1.1.a.1).= Non sembra -come emerge anche da quel che afferma lo stesso ricorrente – che la L.R. Piemonte n. 13 del 2007 abbia modificato la normativa nazionale tanto più che l'art. 5, comma 1 di detta legge prescrive semplicemente che "nel caso di compravendita di un intero immobile o di singole unità immobiliari, l'attestato di certificazione energetica è allegato al contratto, in originale o in copia autenticata, a cura del venditore". Insomma, anche la legge della regione piemontese si è limitata ad ampliare il novero dei documenti (permesso di costruire, certificato di abitabilità), relativi alla proprietà ed all'uso della cosa venduta, che il venditore deve consegnare al compratore. Tuttavia, la consegna di cui si dice, anche per la legge piemontese, non integra gli estremi di una condizione di validità o di efficacia dell'atto di compravendita, ma comporta un inadempimento da parte del venditore che può legittimare il compratore alla risoluzione del contratto.

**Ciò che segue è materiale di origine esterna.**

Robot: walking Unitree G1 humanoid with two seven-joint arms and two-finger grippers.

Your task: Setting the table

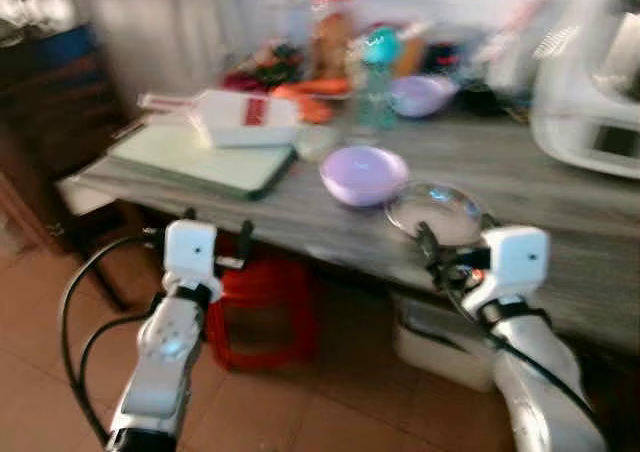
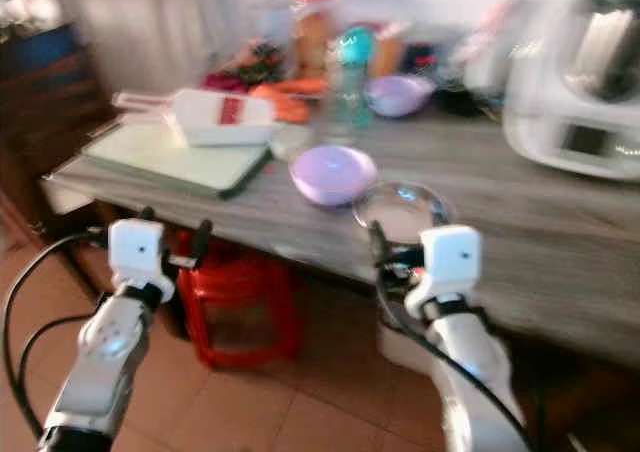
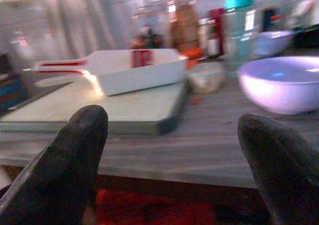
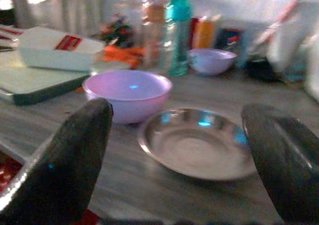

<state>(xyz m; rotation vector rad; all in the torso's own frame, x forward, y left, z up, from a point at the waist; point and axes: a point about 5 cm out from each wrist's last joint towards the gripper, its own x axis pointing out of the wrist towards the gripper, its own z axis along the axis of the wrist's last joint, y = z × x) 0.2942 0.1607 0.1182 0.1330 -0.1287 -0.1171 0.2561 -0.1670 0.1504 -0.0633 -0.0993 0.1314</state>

1.2.= Pertanto, nel caso specifico, anche in mancanza dell'allegazione della certificazione energetica, il giudice del merito poteva emettere, come ha fatto, sentenza di trasferimento del bene promesso in vendita ex art. 2932 cod. civ. proprio perché le stesse parti avrebbero potuto stipulare il contratto di compravendita e rinviare, tacitamente o esplicitamente, la consegna ad un tempo successivo alla stipula del contratto di compravendita. Nell'ipotesi specifica, e alla luce di quanto si è detto, successivamente alla vendita: il venditore per legge ha obbligo di far pervenire (ovvero di consegnare) al compratore la certificazione di efficienza energetica e il compratore potrà, per forza di legge, richiedere la stessa documentazione.